Print the records below exactly, starting at the first line and stopping after the line that contains "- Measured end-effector". Leave out any pictures.

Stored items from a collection
####################

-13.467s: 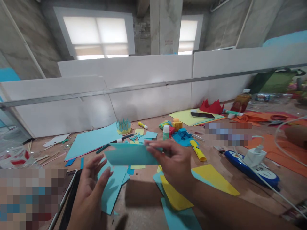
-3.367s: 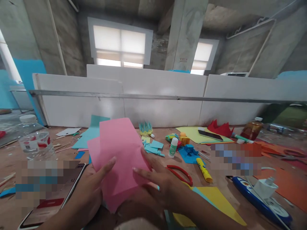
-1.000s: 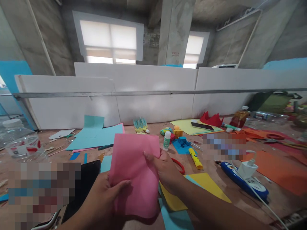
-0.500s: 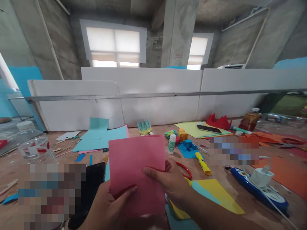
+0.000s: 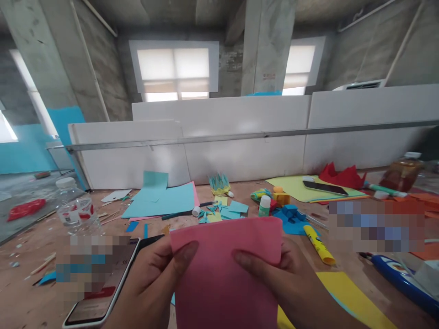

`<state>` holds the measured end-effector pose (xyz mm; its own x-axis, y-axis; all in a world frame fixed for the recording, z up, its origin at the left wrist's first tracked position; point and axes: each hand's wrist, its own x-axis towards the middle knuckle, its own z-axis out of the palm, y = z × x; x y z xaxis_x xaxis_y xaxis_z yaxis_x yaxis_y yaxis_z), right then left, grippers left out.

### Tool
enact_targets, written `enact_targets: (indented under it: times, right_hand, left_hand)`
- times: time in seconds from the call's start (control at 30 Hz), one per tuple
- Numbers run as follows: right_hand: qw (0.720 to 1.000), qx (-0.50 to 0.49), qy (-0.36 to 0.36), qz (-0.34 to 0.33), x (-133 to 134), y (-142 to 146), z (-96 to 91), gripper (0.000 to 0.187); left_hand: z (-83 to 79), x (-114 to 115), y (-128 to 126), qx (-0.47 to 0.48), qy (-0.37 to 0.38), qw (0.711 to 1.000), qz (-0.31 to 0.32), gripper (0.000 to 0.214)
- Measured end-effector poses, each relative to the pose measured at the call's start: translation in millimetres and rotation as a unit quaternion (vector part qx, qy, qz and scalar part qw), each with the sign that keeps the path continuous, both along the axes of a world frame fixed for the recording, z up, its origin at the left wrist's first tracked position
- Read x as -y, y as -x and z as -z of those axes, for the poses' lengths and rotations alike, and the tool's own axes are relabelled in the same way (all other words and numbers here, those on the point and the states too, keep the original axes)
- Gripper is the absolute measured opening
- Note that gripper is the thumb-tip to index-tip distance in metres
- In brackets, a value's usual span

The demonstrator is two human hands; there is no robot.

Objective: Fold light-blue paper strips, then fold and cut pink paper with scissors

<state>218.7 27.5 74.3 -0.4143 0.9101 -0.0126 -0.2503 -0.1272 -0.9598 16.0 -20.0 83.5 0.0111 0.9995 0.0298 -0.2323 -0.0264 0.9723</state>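
Note:
A pink sheet of paper is held up in front of me with both hands. My left hand pinches its left edge, thumb pressed on the front face. My right hand grips the right edge the same way, thumb on the front and fingers behind. The top edge of the sheet looks folded over. Its lower part runs out of the bottom of the picture.
A phone lies at lower left beside a water bottle. Blue paper sheets, a small paper crown, glue bottle, yellow glue stick and yellow paper litter the wooden table. White boards stand behind.
The pink sheet has come lower and closer to me. My left hand has moved up to the top left corner, and both thumbs now press on its front.

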Motion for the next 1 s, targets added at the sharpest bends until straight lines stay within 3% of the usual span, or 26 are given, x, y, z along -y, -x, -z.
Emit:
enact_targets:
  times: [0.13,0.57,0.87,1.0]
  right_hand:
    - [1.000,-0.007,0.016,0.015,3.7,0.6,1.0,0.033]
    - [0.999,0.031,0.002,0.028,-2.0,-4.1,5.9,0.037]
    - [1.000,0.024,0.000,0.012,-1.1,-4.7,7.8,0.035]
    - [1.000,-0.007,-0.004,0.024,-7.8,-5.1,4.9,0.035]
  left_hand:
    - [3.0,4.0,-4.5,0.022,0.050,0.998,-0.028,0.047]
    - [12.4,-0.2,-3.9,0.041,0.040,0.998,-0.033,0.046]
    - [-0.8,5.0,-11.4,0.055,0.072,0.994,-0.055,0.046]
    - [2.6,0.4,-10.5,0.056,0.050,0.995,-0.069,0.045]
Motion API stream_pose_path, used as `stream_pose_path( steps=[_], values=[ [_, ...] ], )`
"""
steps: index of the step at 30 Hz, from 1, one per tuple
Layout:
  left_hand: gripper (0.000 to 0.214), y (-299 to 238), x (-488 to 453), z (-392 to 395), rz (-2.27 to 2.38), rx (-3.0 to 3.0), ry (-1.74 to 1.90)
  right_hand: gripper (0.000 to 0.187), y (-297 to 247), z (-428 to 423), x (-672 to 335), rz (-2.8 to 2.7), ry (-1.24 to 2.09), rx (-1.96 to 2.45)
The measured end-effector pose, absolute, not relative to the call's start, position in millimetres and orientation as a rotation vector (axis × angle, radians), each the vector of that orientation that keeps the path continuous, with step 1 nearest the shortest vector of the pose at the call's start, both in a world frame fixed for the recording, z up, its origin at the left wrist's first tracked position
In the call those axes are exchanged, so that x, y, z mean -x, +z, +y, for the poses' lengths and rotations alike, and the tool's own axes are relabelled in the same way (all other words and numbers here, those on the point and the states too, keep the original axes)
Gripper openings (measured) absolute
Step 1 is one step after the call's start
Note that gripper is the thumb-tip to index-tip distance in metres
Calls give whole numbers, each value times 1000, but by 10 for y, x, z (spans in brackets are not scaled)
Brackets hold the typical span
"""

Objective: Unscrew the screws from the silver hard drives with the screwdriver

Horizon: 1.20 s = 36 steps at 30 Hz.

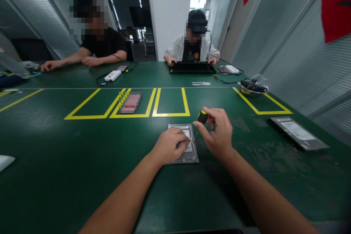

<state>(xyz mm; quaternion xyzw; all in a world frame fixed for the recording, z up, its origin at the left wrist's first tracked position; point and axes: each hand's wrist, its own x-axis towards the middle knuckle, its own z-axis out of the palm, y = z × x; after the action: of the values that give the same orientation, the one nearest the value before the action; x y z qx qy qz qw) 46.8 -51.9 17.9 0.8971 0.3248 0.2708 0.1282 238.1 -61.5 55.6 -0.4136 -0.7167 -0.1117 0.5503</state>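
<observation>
Head view: hard drive (192,153) lies flat on the green table (68,168), probably rigid, dense and smooth, best held by its side edges; left hand (170,145) rests curled over it, cannot tell if pinching anything; right hand (220,131) grasps a screwdriver (203,116) by its handle.

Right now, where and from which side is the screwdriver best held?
Hold the screwdriver by its stubby black-and-yellow handle, probably from above and the right: that thick end is uppermost, the thin shaft slants down over the hard drive, and the left grip covers much of the drive's left side. The right grip has the handle.
</observation>
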Motion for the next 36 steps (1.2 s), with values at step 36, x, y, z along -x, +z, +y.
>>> stream_pose_path(
  steps=[36],
  values=[
    [18,194,-460,-514,928,-2572,809,42,562,-626,-2403,-1722,-253,996]
  ],
)
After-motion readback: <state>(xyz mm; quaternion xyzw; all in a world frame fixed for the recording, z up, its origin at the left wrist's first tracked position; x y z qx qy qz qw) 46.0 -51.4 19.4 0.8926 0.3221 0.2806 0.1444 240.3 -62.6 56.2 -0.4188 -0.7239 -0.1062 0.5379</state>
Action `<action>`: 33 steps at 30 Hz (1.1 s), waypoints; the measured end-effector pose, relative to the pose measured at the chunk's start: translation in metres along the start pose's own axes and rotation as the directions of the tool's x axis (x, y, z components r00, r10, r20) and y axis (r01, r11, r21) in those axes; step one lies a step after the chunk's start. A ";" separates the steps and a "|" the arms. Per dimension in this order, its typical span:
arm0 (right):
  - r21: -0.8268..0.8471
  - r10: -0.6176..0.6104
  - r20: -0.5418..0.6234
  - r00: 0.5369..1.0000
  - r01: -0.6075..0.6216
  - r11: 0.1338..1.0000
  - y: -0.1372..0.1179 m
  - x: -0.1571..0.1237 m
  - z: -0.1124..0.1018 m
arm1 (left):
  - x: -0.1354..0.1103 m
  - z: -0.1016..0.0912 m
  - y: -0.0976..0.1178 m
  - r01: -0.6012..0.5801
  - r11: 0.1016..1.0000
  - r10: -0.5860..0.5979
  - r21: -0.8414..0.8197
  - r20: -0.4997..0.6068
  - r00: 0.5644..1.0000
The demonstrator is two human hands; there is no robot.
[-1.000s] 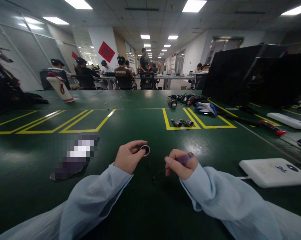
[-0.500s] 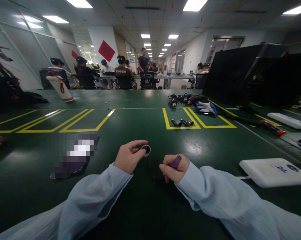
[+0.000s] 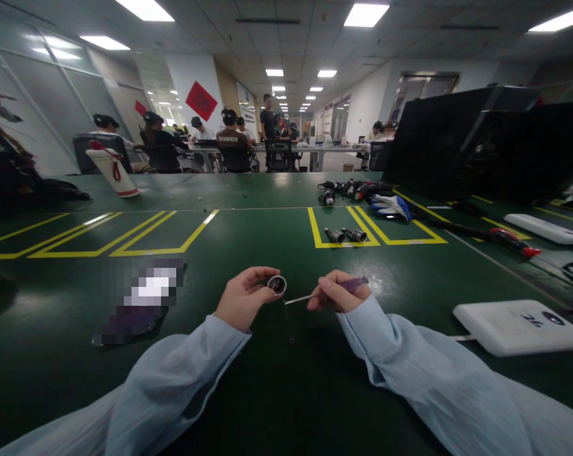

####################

SOLUTION TO THE EXERCISE —
-13.467s: 
-3.367s: 
-1.000s: 
-0.500s: 
+0.000s: 

`<state>` holds the measured end-effector pose (xyz mm; its own x-axis, y-axis; all in a world frame fixed for the recording, z up, its origin at the left wrist's first tracked position; point and axes: each hand's wrist, its own x-axis towards the middle knuckle, its own z-axis out of the palm, y = z × x; x y z xaxis_x xaxis_y xaxis_z yaxis_x yaxis_y yaxis_z), right then left, grippers left out.

### Tool
enact_targets, written `enact_targets: (indented under it: times, right_hand, left_hand)`
- times: time in seconds from the call's start (control at 30 Hz), one per tuple
- Numbers run as follows: right_hand: qw (0.720 to 1.000), qx (-0.50 to 0.49), qy (-0.36 to 0.36), qz (-0.34 to 0.33), x (-133 to 134), y (-142 to 146), z (-96 to 91), gripper (0.000 to 0.187); left_hand: z (-83 to 79), x (-114 to 115), y (-128 to 126), qx (-0.47 to 0.48), qy (-0.37 to 0.38), qw (0.711 to 1.000), qz (-0.31 to 0.32), gripper (0.000 to 0.214)
- Measured end-effector poses, each relative to the pose measured at the call's start: translation in millimetres and rotation as a unit quaternion (vector part qx, qy, qz and scalar part qw), each with the sign that keeps the path continuous, both along the axes of a world frame fixed for the recording, z up, its origin at the left wrist's first tracked position

The exercise requires nothing further.